*** Begin section ***

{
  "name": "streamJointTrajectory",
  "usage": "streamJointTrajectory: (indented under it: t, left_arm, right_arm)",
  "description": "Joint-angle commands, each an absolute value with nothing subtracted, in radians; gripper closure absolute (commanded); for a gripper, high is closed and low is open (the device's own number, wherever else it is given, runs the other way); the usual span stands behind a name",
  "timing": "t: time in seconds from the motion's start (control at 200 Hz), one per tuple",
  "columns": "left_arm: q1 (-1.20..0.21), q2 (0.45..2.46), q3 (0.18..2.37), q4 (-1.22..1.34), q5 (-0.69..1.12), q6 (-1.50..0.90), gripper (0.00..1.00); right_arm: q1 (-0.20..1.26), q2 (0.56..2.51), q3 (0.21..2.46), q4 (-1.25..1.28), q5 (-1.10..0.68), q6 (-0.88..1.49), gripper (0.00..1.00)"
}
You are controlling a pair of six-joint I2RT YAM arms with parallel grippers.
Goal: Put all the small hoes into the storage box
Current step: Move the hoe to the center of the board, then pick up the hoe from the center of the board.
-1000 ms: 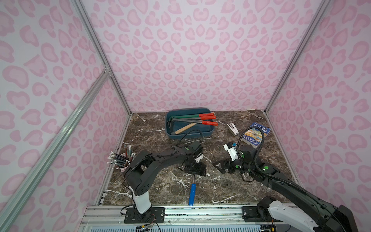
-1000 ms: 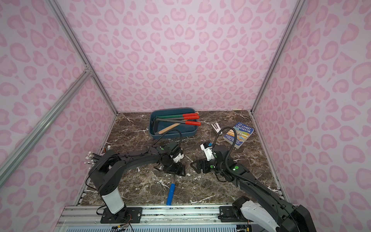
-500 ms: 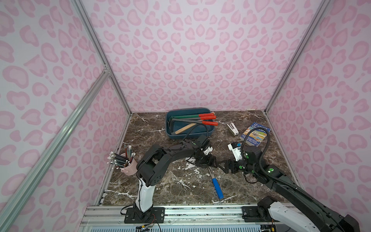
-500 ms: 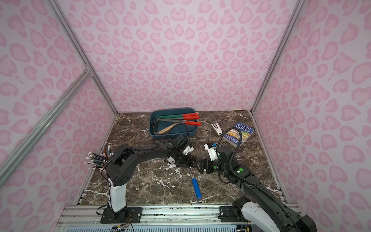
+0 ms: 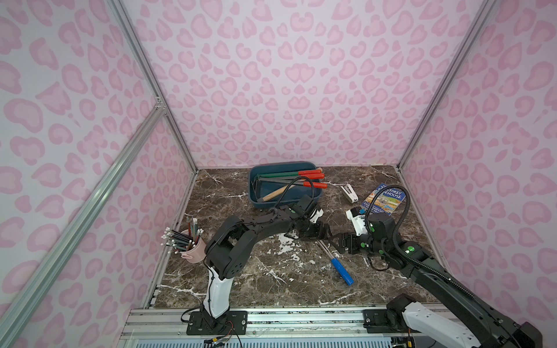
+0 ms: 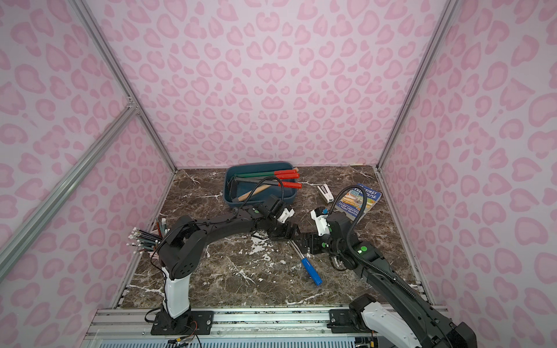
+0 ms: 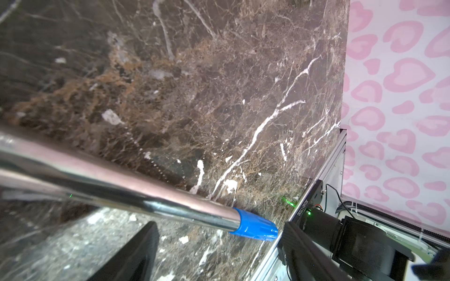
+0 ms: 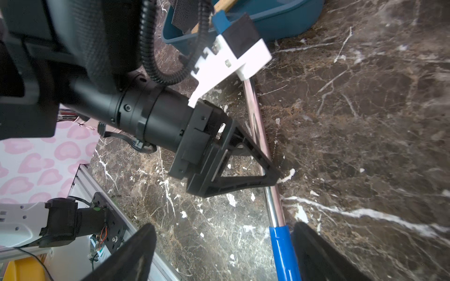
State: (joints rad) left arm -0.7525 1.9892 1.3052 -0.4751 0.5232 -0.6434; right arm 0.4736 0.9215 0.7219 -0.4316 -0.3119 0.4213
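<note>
Left claw (image 5: pixel 321 235) hangs wide open over the chrome shaft of the small hoe (image 5: pixel 339 266), gripping nothing. Right claw (image 5: pixel 337 242) is wide too, with the hoe's blue grip between its fingers (image 8: pixel 316 248). Storage box (image 5: pixel 271 205), just beyond the left claw, holds red-handled tools (image 5: pixel 310 174) and a wooden-handled tool (image 5: pixel 272 194).

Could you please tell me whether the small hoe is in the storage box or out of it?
Out: the small hoe lies flat on the marble table, apart from the storage box.
</note>
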Motion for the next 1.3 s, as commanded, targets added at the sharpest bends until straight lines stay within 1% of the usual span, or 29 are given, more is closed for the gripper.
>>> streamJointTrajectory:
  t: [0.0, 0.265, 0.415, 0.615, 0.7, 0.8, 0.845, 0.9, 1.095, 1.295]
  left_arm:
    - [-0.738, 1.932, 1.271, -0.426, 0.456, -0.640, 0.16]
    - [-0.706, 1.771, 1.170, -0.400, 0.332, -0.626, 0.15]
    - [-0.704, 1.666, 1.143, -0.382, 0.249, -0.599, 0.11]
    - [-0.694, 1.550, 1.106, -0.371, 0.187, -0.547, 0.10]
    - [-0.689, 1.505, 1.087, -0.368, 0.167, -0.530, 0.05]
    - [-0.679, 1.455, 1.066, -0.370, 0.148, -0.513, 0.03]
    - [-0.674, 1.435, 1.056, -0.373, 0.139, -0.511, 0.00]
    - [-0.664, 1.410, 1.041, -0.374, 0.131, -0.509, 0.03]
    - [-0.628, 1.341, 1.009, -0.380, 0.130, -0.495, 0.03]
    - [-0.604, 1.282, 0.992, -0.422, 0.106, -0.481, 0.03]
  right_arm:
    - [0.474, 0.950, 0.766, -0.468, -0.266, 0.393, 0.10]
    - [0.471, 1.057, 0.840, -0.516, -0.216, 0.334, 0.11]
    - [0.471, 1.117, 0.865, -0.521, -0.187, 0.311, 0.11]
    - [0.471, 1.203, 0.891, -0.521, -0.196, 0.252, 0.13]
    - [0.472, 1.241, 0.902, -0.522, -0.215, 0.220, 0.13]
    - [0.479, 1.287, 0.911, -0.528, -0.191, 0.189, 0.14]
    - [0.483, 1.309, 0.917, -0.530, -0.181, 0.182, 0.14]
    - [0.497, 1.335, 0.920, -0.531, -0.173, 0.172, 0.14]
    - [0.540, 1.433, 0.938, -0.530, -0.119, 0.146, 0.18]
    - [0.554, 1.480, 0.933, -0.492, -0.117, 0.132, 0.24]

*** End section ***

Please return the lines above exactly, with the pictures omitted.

= RESPONSE AREA =
{
  "name": "streamJointTrajectory",
  "usage": "streamJointTrajectory: (indented under it: t, left_arm, right_arm)",
  "description": "Joint-angle commands, each an absolute value with nothing subtracted, in radians; gripper closure absolute (commanded); for a gripper, high is closed and low is open (the device's own number, wherever else it is given, runs the other way); the usual span stands behind a name",
  "timing": "t: time in seconds from the motion's start (control at 200 Hz), one per tuple",
  "columns": "left_arm: q1 (-1.20..0.21), q2 (0.45..2.46), q3 (0.18..2.37), q4 (-1.22..1.34), q5 (-0.69..1.12), q6 (-1.50..0.90), gripper (0.00..1.00); right_arm: q1 (-0.20..1.26), q2 (0.56..2.51), q3 (0.21..2.46), q4 (-1.25..1.28), q5 (-1.10..0.68), q6 (-0.88..1.49), gripper (0.00..1.00)"
}
You are controlling a pair of six-joint I2RT YAM arms with parallel grippers.
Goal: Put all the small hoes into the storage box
Current step: Move the hoe to the center of the board, then pick up the hoe from the center of the board.
-1000 ms: 
-1000 ms: 
-500 ms: 
-500 ms: 
+0 ms: 
+0 ms: 
+0 ms: 
+0 ms: 
State: (joints rad) left arm -0.7525 1.9892 1.3052 -0.4751 0.5232 -0.6434; right arm 0.4736 0.9215 0.7219 -0.4316 -0.3119 0.4213
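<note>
Left claw (image 5: pixel 321 235) hangs wide open over the chrome shaft of the small hoe (image 5: pixel 339 266), gripping nothing. Right claw (image 5: pixel 337 242) is wide too, with the hoe's blue grip between its fingers (image 8: pixel 316 248). Storage box (image 5: pixel 271 205), just beyond the left claw, holds red-handled tools (image 5: pixel 310 174) and a wooden-handled tool (image 5: pixel 272 194).

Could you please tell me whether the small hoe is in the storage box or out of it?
Out: the small hoe lies flat on the marble table, apart from the storage box.
</note>
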Motion for the next 1.3 s, as commanded, targets added at the sharpest bends until straight lines stay within 1% of the usual span, or 29 are given, more is closed for the gripper.
>>> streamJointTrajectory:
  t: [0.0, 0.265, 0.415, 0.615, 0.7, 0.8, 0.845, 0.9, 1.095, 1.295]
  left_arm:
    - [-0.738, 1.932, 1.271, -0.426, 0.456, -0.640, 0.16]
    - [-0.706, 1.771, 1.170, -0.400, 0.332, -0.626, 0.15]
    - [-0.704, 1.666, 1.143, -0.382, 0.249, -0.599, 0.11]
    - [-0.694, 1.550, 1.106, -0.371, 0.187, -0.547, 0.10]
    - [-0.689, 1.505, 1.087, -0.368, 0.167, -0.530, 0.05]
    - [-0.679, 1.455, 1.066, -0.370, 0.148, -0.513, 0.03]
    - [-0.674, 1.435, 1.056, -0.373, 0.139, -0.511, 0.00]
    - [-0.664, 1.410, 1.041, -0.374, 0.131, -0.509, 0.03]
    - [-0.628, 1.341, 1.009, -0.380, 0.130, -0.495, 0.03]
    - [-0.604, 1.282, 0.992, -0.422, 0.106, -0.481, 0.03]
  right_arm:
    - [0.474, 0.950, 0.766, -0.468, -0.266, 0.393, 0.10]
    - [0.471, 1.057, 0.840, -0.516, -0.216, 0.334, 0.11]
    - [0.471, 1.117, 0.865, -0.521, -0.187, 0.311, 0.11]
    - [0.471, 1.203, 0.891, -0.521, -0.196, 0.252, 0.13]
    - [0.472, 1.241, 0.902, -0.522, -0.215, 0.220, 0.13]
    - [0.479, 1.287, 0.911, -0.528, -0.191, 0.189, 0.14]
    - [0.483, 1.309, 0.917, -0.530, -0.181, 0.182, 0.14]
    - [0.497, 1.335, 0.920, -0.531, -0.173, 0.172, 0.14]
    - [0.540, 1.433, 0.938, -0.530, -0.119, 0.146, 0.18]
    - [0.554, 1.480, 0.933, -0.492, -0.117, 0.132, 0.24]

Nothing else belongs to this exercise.